First, I want to talk about the chickpeas AKA garbanzo beans.  This is the main ingredient, so don't skimp here.  Use DRIED beans.  NOT CANNED.  (I never use canned beans, so don't even get me started down that road.)  To get a velvety smooth, creamy consistency in your final product, you need to try two little tricks:
  The first trick is baking soda.  Soak your dried chickpeas in water with baking soda added to it.  If you have time, soak the beans overnight.  If not overnight, a few hours is better than nothing.
  My second trick - peel the chickpeas.  Every last one.

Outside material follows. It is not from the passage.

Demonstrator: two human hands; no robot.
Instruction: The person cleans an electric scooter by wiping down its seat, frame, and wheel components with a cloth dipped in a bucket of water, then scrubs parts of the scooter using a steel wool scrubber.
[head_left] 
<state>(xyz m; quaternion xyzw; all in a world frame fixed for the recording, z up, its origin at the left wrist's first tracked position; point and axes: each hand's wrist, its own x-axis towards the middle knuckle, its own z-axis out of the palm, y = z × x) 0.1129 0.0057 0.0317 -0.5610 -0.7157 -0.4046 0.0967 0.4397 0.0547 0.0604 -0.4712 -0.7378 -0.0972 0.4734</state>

For the garbanzo beans/chickpeas:
Yield:  1 cup cooked beans

 1/4 cup dried garbanzo beans
 baking soda
 kosher salt

 Rinse beans, then cover with an inch or so of water and add a teaspoon of baking soda to the pot.  Stir to dissolve.  Let sit overnight or, at least, for a few hours before cooking.

What does the baking soda do?  It raises the pH, making the beans more soluble.  That means they're going to cook quicker.  The baking soda helps in breaking down the pectin in the beans, softening the skins, giving you a head start on the peeling.  Actually, a lot of the peels will disintegrate and be sloughed off during the simmer, so you just need to give the beans a thorough rinsing.  It all works to yield a creamier hummus.

After the soak, rinse the beans again and return to the pot.  Cover with water and stir in a teaspoon each of baking soda and salt.  Bring to a boil, then reduce to simmer.  Watch the pot, skimming off any of the scum that rises to the surface.

Simmer for about 30-45 minutes, then drain beans, rinsing off any skins.  The beans are not done yet, but they're ready to be peeled.  Peel each and every chickpea.  I use a paper towel and squeeze gently to pop the bean out of its skin.  The skin will adhere to the paper towel.  You want to do this peeling BEFORE the beans get too soft from cooking.  If you simmer too long, you'll get mushy peas and they'll be impossible to peel.

Put the peeled peas back in the pot, cover with water, and continue simmering until the peas are very tender.  About another 30-45 minutes or more.  I don't think you can overcook at this point, so don't obsess over it.
Drain chickpeas.


This is what the peas look like after the first simmering.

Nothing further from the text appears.